MISSOULA, Mont. – Another intense fire season is expected and just around the corner in Montana. Could the solution to severe fire years in the future actually be putting more burns on the landscape?

Mark Finney, a research forester at the U.S. Forest Service's Missoula Fire Sciences Lab, says fires have historically burned across Montana with less intensity. He notes the present strategy for dealing with fires is focused on suppression, and it's something firefighters in the West are good at.

But the most intense infernos have escaped managers' control. Finney says big fires make up about two percent of blazes but burn 90 percent of the total acreage.

"The only options we have are when to have and what kind to have,” says Finney. “And if we insist on trying to remove all of the fire, all the time we can, then the consequences of that choice are to have only the most extreme fires roaming the landscape."

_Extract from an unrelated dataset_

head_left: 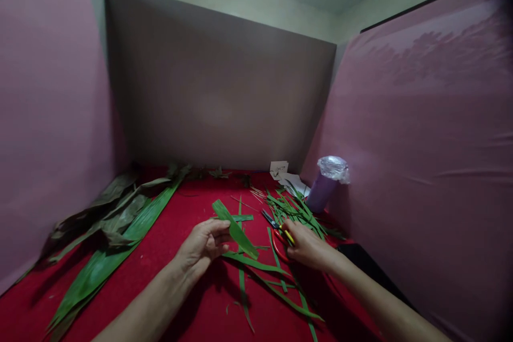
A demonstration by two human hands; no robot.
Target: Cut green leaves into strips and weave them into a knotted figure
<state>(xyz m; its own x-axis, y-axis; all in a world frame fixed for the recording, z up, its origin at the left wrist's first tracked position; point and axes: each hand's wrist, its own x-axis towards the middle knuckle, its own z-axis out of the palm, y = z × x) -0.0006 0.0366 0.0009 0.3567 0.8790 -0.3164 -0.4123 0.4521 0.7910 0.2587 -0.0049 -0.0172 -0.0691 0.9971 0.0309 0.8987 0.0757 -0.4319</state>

Finney says removing small and moderate fires means biomass that would usually burn instead builds up and turns into fuel for massive fires every few years. About 1.4 million acres burned during Montana's 2017 fire season, the most in state history.

Finney says the history of management could be a guide to maintenance in the future. He notes that the benefits of fire are not as ingrained in western culture as they are in other parts of the country, such as the Southeast. However, knowledge of the need for fires is there.

California timber companies in the late 1800s used prescribed burning to maintain their land. Then, Finney says, a devastating fire at the turn of the century changed the Forest Service's view of management.

"The 1910 fires, which were on the Idaho-Montana divide there, really, really catalyzed the notion that we were going to have to suppress fires and remove them from our forestlands to protect timber supplies, and that they were a threat to professional management," says Finney.

The Great Fire of 1910 in Montana, Idaho and Washington is believed to be the largest single fire in U.S. history. It killed 87 people.

Finney says in fire-dependent ecosystems, there's no substitute for fire. He says it will require a culture change in the West to get used to this idea, but adds that it should be part of the region's management scheme.

"Find out how much and where we need to have fire, and how often,” he says. “Fire has to be built into our land-management planning, our land-management activities, at a scale that is really unprecedented in the last century or so."